Tiny vanilla helper for declaring Web Animations API timelines that the Maravilla runtime renderer drives frame-accurately.

Readme

@maravilla-labs/frames

Declare a timeline of animations and video playback for a page. The same declaration works two ways:

  • In a normal browser, each item plays at its scheduled time on its own.
  • When the page is rendered to video by the Maravilla runtime, the timeline is stepped frame by frame to produce a deterministic clip.

Zero dependencies. Bring your own animation library if you want one; nothing is required.

Install

pnpm add @maravilla-labs/frames

Usage

import { defineTimeline } from "@maravilla-labs/frames";

defineTimeline({
  duration: 5000, // total timeline length, ms

  instructions: [
    // Title fades in from t=0 over the first 500 ms.
    {
      at: 0,
      duration: 500,
      selector: "h1",
      props: [{ opacity: 0 }, { opacity: 1 }],
    },

    // Subtitle slides up, starting 300 ms after the title begins.
    {
      at: 300,
      duration: 600,
      selector: ".subtitle",
      props: [
        { opacity: 0, transform: "translateY(20px)" },
        { opacity: 1, transform: "translateY(0)" },
      ],
    },

    // A clip plays from t=2000 ms until t=5000 ms (3 s of video).
    {
      kind: "video",
      at: 2000,
      duration: 3000,
      selector: "video.intro",
    },
  ],
});

Call defineTimeline once, after the elements referenced by every selector exist in the DOM.
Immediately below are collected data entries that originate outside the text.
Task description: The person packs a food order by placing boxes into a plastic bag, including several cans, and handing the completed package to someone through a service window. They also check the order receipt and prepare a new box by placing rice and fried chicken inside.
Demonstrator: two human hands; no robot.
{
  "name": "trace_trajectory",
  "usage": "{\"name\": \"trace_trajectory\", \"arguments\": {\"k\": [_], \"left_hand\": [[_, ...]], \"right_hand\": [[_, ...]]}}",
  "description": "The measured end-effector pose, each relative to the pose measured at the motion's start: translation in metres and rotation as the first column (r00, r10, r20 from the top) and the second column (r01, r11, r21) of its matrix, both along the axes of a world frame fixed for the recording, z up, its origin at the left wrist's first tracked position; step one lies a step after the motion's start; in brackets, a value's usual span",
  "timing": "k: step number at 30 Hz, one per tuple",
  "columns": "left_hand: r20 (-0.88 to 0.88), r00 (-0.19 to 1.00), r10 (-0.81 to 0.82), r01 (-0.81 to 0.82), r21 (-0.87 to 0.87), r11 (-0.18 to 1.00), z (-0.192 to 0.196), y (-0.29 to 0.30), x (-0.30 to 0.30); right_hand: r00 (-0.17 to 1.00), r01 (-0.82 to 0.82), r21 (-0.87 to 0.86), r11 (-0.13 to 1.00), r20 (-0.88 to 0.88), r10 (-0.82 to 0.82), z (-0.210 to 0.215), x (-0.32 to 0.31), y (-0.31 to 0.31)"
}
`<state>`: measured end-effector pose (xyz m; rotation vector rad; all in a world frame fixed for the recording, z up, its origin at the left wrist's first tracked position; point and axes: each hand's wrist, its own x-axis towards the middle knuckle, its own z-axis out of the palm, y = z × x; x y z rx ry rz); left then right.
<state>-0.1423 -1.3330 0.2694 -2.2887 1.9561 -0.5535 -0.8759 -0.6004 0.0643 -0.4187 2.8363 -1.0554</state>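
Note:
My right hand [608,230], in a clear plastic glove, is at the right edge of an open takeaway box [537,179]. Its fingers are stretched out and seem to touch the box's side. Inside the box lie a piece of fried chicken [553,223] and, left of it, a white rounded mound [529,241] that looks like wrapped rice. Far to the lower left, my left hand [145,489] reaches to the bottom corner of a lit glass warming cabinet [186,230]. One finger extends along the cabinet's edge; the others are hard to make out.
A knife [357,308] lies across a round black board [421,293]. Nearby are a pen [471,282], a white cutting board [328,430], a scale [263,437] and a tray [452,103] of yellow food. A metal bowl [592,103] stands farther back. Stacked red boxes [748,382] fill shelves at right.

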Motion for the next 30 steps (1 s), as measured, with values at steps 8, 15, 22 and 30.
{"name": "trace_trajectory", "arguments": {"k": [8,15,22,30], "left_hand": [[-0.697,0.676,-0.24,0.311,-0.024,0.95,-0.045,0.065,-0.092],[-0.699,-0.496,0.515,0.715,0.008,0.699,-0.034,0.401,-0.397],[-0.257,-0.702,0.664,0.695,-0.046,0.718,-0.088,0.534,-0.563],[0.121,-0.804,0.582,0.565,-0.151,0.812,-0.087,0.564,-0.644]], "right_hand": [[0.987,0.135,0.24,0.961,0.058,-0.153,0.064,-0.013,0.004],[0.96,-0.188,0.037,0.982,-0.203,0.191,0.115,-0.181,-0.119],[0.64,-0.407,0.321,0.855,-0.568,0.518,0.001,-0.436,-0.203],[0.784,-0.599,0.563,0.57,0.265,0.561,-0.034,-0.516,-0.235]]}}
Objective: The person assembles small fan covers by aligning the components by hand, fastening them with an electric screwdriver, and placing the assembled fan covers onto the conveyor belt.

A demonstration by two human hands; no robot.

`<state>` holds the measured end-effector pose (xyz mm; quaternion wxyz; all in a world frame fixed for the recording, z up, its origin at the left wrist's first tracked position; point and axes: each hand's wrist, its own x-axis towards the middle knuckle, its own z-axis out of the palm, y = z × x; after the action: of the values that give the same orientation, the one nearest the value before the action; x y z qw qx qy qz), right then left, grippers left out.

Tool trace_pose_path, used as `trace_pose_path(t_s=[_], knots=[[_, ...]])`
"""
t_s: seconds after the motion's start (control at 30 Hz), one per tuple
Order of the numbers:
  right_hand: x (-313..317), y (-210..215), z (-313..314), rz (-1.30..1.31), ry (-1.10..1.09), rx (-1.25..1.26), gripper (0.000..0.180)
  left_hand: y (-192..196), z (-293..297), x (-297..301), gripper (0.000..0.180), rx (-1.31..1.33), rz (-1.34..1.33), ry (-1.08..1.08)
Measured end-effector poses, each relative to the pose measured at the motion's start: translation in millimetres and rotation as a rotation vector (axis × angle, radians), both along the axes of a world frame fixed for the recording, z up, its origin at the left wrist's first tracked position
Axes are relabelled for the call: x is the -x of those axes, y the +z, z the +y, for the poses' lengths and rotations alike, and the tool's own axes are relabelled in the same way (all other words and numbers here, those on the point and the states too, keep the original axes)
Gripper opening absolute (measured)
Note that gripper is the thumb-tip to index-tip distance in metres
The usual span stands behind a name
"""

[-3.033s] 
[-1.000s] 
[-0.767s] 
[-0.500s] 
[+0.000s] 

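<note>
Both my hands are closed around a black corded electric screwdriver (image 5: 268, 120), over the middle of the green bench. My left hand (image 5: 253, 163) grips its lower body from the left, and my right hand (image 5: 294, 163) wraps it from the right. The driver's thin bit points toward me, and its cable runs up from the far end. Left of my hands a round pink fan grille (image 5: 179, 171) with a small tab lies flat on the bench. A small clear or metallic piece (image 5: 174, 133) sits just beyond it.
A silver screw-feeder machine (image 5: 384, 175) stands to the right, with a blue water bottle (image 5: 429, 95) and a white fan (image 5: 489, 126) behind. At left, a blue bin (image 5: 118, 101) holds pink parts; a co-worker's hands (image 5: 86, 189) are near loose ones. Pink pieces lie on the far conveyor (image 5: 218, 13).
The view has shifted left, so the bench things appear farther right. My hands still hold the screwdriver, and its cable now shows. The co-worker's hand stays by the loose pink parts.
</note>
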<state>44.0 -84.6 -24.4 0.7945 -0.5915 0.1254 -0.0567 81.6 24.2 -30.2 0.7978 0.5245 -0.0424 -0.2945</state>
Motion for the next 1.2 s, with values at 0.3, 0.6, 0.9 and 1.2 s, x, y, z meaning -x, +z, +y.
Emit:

How at and duration interact

| Field | Meaning | | ---------- | ------------------------------------------------------------------ | | at | When on the timeline this item starts, in ms | | duration | How long this item runs from at, in ms. Omit for sensible default |

Two animations with the same at start at the same time. Two animations with different at values start at different times. A duration of 500 ms means the animation reaches its end keyframe 500 ms after it started, regardless of how long the total timeline is.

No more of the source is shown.